Baseline demographics, endoscopic findings and histopathology wer

Baseline demographics, endoscopic findings and histopathology were recorded and evaluated using Pearson’s chi-square. Results: Nineteen patients (15.8%) were categorized

as early-onset CRC while 101 patients (84.2%) were late-onset. The incidence of early-onset CRC was estimated at 1.2%; and late-onset CRC at 3.2%. No gender predilection this website was noted (p-value 0.184). Rectal bleeding was the most common chief complaint for both early-onset and late-onset colorectal cancer. Early-onset cancers were well-differentiated adenocarcinoma (52.6%) followed by mucinous adenocarcinoma (21.1%). Well-differentiated adenocarcinoma in the late-onset group was observed in 57.4% followed by high-grade dysplasia in the

background of adenoma (19.8%).
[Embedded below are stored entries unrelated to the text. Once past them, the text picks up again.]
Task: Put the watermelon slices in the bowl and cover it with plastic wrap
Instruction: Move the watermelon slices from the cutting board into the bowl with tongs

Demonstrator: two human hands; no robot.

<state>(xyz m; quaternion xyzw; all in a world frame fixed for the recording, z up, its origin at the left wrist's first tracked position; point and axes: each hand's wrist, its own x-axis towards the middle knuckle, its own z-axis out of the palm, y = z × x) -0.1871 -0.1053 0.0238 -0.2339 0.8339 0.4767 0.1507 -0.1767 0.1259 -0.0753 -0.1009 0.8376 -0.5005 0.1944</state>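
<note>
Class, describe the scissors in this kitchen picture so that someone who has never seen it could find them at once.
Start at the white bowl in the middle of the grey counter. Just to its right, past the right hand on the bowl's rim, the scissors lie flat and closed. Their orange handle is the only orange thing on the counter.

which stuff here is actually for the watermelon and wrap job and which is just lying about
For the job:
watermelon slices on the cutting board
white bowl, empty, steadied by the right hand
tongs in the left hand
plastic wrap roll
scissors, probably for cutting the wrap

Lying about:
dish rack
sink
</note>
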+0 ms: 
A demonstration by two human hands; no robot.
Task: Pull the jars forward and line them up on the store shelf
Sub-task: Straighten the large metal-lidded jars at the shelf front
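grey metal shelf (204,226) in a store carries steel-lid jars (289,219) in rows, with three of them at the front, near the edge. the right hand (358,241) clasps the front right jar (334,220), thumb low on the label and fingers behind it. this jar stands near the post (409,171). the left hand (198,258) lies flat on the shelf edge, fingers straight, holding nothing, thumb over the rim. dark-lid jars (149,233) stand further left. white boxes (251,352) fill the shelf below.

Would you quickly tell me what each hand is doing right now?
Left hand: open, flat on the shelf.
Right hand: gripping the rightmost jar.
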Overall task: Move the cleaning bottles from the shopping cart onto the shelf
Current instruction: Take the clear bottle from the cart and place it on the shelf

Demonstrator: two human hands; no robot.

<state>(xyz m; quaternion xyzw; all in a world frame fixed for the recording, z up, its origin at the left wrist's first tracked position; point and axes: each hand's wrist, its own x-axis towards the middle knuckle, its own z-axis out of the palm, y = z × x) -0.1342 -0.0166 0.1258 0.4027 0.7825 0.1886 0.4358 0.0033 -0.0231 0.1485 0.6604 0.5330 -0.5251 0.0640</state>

There was a statistically significant difference in the histology in both groups (p-value 0.006). Conclusion: Early-onset cancers were predominantly well-differentiated adenocarcinoma followed by mucinous adenocarcinoma compared to late-onset cancers with well-differentiated adenocarcinoma followed by high-grade dysplasia. No significant difference was seen as to gender predilection, site of involvement and presence of synchronous lesions. Key Word(s): 1. colorectal cancer; Table 1. Characteristics of Early- and Late-Onset CRC Characteristic Early-Onset (n=18) Late-Onset (n=101) p-value N % N % Age, mean ± SD 44 ± 5.37   68 ± 10.9     Sex Female 11 55.5 44 43.6 0.184 Male 8 44.4 57 56.4 Location Cecum 0 0 8 7.9 0.371 Ascending MLN0128 clinical trial 0 0 11 10.9 Transverse 1 5.3 7 6.9 Descending 0 0 7 6.9 Sigmoid 6 31.6 21 20.8 Rectosigmoid 3 15.8 20 19.8 Rectal 9 47.4 27 26.7 Histopathology Adenocarcinoma Well-differentiated 10 52.6 58 57.4

0.006 Moderate 2 10.5 6 5.9   Poor 0 0 3 3.0   Intramucosal AdenoCa 1 5.3 12 11.9   Adenoma with dysplasia   0   0   High-grade 2 10.5 20 19.8   Low-grade 0 0 1 1.0   Mucinous AdenoCa 4 21.11 ASK1 1 1.0   Presence of polyps on multiple locations Yes 7 38.8 47 46.5 0.464 No 11 61.1 54 53.5   Two sites of cancer Yes 1 5.5 6 5.9 1.000 No 17 94.4 95 94.1 Presenting Author: RONA MARIEAGUILAR ATA Corresponding Author: RONA MARIEAGUILAR ATA Affiliations: Makati Objective: Current data on the prevalence of colorectal neoplasia in the country are lacking. The objectives of the present study are: to determine the prevalence of colorectal polyps and colorectal neoplasia among patients undergoing first-time colonoscopy; and to determine the distribution patterns and risk factors associated with colorectal neoplasia. Methods: A cross-sectional analysis of patients undergoing first-time colonoscopy was performed. Demographic, clinical, endoscopic and histopathologic data were recorded. Data analysis was done using frequencies and percentages Logistic regression analysis was used to determine the risk factors associated with the presence of colonic polyps.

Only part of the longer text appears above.